I can’t say everyone’s happy to be here, but they understand the situation.

None of us ever saw the Athereum becoming well-nigh a prison, but it’s only temporary. ”

Flick hoped so, for all their sakes.

“They’re acclimating well thus far. We’ve given them each coconut water, as instructed, and will continue to monitor and aid as necessary.

They have rooms, free rein of their wing.

They’ll get through. Oh, and”—Sidharth handed something to Jin—“we found these on your father’s person. I thought you should have them.”

It was a book, bound in leather the same deep shade of green Jin favored in his suits.

It was bursting with notes and slips of paper shoved inside, wrapped tight with cords to hold everything together.

Flick didn’t know if they were notes from his work or a diary, but she was glad Jin had another piece of his father to hold on to.

“I am sorry, Jin,” Sidharth murmured.

Jin took it, jaw clenched as if he, too, was just barely holding himself together. Then he looked at the others. “Right. Let’s go meet the Council.”

The Council. She froze.

“What is it, Flick?” Chester asked, tilting his head at her. “What’s wrong?”

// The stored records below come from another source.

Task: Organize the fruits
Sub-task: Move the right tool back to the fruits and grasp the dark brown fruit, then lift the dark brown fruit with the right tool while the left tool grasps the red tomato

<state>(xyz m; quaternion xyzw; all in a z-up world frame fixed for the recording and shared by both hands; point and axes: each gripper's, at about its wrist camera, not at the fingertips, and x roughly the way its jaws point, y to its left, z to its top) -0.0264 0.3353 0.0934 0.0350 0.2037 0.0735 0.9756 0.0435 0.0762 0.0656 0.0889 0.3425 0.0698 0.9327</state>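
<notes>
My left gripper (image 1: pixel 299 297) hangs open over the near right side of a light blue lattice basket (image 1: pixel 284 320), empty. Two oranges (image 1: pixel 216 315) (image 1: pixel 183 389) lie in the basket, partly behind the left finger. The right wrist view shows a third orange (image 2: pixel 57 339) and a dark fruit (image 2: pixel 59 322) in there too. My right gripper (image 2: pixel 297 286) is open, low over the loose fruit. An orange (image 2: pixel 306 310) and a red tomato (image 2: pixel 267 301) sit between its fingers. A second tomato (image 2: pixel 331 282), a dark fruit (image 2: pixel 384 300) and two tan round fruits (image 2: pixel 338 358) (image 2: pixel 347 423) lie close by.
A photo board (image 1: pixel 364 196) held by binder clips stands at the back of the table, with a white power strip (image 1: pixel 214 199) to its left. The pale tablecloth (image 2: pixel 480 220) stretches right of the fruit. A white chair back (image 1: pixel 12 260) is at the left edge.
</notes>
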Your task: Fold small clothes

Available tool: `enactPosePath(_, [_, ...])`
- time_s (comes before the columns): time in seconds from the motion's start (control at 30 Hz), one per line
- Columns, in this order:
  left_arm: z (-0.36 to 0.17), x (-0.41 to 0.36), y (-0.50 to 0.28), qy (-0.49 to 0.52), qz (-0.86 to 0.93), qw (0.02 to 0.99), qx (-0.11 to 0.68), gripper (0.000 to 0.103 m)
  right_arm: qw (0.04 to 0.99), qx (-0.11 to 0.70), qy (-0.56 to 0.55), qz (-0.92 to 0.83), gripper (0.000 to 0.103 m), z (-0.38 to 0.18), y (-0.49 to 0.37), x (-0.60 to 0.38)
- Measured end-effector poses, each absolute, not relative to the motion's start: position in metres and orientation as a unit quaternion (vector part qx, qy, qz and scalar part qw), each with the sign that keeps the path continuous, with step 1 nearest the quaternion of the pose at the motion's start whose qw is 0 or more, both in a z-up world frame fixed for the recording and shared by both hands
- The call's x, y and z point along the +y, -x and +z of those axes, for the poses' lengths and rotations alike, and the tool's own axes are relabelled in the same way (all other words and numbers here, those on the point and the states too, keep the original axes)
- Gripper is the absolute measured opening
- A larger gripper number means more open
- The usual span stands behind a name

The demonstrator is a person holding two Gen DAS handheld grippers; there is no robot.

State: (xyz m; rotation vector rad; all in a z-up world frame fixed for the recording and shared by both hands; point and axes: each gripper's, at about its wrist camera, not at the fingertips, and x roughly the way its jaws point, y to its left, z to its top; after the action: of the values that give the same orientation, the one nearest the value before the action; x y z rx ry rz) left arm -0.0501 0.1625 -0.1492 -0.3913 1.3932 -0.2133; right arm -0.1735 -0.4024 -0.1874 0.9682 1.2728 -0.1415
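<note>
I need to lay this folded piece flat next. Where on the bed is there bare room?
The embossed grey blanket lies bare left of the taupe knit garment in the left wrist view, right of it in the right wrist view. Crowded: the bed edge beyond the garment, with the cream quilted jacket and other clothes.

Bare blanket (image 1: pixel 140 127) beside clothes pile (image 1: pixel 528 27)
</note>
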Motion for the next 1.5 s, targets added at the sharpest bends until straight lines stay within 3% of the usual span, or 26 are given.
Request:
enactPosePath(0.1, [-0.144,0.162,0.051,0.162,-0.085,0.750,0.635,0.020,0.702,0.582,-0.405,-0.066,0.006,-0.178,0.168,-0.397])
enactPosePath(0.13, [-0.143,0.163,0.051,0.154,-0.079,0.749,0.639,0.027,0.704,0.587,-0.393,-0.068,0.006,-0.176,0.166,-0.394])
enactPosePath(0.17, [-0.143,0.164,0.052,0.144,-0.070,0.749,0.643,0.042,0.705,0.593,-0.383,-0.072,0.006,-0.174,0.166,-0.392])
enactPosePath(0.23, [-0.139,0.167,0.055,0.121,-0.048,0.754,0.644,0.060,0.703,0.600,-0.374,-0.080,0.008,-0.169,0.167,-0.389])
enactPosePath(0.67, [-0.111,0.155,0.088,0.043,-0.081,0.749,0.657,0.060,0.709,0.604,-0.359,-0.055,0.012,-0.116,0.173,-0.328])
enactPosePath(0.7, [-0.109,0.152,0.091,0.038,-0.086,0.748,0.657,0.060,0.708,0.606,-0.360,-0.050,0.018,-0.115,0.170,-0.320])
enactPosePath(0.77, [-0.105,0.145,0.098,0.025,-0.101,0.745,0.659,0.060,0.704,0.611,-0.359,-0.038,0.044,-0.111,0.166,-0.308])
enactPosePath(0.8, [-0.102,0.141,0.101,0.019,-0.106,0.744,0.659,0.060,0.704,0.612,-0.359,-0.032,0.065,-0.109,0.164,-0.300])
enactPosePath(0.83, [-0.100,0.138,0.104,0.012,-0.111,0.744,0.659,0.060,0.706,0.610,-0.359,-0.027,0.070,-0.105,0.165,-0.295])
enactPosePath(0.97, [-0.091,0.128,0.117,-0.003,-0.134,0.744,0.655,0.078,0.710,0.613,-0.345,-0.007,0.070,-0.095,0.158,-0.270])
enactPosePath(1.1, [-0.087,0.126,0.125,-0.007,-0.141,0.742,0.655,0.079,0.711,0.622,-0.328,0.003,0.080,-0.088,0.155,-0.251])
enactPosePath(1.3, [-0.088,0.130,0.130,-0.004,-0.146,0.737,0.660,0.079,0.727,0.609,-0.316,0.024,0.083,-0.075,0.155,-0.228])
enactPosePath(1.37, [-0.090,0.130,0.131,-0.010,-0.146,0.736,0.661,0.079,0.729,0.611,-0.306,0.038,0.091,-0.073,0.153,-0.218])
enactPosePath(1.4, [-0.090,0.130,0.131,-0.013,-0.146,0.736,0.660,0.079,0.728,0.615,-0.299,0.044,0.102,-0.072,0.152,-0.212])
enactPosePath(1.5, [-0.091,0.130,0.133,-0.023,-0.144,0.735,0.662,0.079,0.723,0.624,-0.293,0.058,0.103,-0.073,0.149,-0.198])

What was she to say? She hadn’t forged the invitations Arthie had asked her to send out, nor could she. Flick had overheard Arthie’s instructions at the docks. She knew what Arthie wanted her to do. And Flick couldn’t. This was the moment she had been dreading. The need for her talent.

She stared at her fingers, at the tremor she couldn’t shake.

Holding anything was a pain, but holding something steady would be near impossible.

She had tried. A cramp rendered her useless in moments.

She values her hands very much, and I don’t see her using them to the fullest extent after this .

The Ram couldn’t get Flick to return to her, so she had ensured she was useless to Arthie and Jin too.

“I can’t,” Flick whispered.

“You can’t what?” Jin asked.

She tried to elaborate and explain, but tears crowded her throat. Instead, she tugged on her sleeves, pulling them just above her wrists.

Her skin was bruised in shades of purple and green.

“She—” He broke off with a growl and stood up, directing his next words at Sidharth. “I need a medical kit.”

He didn’t ask her what happened. He didn’t press her for answers, and for that, she was strangely grateful.

Sidharth led them to another door without question. “This way.”

She glanced back at Matteo before the door closed behind them, an apology leaping to her tongue for the delay, but his brow was creased, his expression pained as he stared at her arms. He knew what it was like, she realized. He was an artist after all.

Jin dropped a hand to her lower back, guiding her behind Sidharth to a lavish washroom complete with a bench. Sidharth pulled a kit from the vanity drawer and spread its contents on the counter before leaving with a little bow.

Flick sat down as Jin riffled through the different ointments, bandages, and creams with his back to her. He was quiet, unnervingly so. Was he upset that she wasn’t going to be able to contribute to their plans in the way that they needed?